Items listed in a dataset:
------------------------------------------------

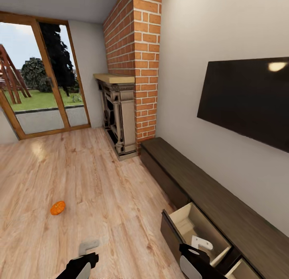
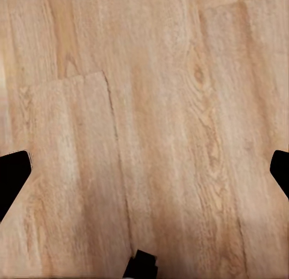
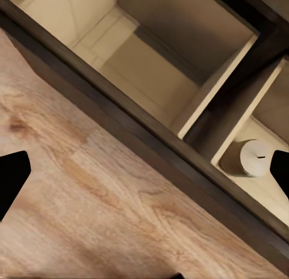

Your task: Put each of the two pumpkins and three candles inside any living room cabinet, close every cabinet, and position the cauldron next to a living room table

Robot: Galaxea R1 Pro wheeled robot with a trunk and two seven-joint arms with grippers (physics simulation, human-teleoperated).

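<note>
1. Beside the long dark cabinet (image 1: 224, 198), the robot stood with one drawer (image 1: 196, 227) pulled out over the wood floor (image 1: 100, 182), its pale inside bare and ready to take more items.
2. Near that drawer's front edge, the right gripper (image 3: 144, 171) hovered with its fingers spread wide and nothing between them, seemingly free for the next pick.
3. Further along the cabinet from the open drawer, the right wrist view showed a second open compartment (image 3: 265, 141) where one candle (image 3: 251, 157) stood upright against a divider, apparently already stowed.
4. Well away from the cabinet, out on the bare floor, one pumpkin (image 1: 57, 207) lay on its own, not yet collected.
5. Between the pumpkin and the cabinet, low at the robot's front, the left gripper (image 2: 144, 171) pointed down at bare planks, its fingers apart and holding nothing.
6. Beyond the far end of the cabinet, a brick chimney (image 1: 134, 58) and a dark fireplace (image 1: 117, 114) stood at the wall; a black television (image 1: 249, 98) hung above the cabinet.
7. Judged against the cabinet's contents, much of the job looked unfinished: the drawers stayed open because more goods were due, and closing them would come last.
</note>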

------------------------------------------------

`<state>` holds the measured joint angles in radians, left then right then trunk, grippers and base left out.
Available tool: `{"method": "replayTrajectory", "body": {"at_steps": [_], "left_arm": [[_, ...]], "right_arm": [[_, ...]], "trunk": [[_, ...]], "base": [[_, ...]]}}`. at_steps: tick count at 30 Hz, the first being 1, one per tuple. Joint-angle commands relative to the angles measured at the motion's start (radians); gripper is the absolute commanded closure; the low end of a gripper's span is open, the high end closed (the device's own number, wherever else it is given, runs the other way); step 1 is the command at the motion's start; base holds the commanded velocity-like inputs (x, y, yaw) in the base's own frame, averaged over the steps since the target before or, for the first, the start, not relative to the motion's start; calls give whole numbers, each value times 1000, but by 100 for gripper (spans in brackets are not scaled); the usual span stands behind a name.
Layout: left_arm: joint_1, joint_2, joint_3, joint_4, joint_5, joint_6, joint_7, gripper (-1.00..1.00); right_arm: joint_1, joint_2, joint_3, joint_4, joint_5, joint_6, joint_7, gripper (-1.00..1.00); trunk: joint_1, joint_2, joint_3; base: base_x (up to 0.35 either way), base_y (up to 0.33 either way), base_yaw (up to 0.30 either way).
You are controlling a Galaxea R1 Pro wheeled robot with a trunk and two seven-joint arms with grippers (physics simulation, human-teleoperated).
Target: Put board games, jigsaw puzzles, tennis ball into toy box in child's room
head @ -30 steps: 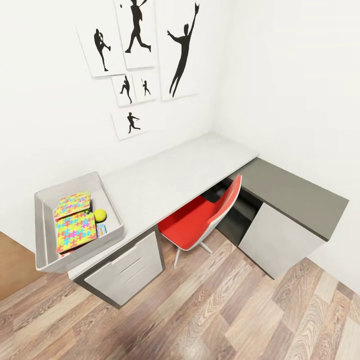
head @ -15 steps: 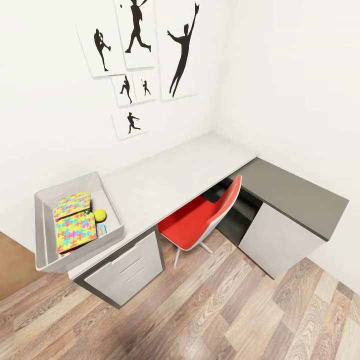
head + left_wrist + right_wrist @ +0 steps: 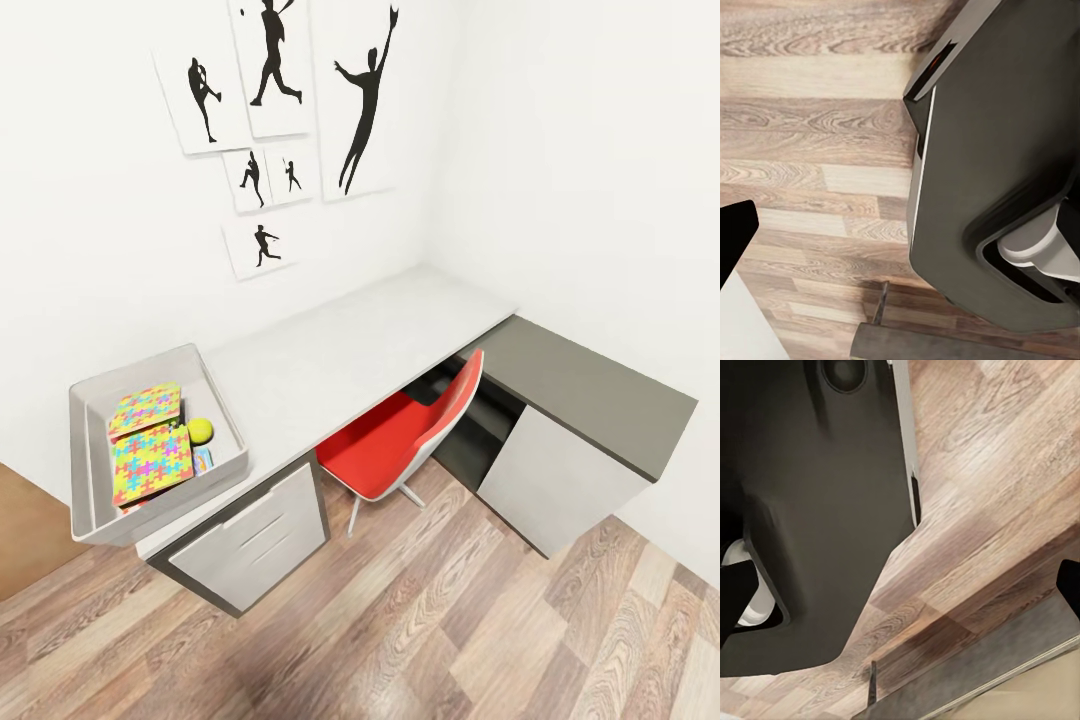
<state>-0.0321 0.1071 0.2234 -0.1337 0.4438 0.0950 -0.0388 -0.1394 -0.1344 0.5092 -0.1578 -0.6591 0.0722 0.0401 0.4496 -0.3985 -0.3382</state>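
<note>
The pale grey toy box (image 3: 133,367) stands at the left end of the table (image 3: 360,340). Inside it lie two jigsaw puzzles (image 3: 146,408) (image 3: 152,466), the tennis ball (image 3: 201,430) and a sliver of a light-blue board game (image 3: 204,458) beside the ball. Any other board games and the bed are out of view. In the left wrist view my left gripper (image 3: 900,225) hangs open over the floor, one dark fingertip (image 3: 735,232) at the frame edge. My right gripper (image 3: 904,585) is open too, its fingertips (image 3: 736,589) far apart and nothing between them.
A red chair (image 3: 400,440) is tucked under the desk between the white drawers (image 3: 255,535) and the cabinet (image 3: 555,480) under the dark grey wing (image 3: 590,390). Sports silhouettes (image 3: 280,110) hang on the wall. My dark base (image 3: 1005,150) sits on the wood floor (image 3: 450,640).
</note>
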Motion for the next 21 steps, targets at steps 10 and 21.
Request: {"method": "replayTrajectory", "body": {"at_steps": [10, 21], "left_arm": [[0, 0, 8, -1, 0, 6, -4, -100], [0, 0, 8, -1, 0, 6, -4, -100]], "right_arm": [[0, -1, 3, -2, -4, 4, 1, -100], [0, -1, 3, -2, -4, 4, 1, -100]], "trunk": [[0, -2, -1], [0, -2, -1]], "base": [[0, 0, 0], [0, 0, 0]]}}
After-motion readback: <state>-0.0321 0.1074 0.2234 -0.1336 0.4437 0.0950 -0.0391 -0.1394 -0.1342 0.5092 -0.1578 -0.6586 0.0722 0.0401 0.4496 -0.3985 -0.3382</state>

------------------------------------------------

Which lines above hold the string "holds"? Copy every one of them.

SOLVED EXERCISE:
`<state>` holds the measured joint angles in radians, left then right then trunk, grippers and base left out.
Available tool: `{"method": "replayTrajectory", "body": {"at_steps": [_], "left_arm": [[_, ...]], "right_arm": [[_, ...]], "trunk": [[_, ...]], "base": [[_, ...]]}}`. at_steps: tick count at 30 Hz, the first being 1, one per tuple. Joint-angle commands relative to the angles measured at the motion's start (radians); gripper is the absolute commanded closure; the low end of a gripper's span is open, the high end closed (the device's own number, wherever else it is given, runs the other way); step 1 is the command at the motion's start; base holds the commanded velocity-like inputs (x, y, yaw) in the base's own frame, averaged over the steps since the target before or, for the first, the start, not relative to the motion's start; calls give whole numbers, each value times 1000, but by 100 for gripper (spans in brackets are not scaled); the usual span stands behind a name.

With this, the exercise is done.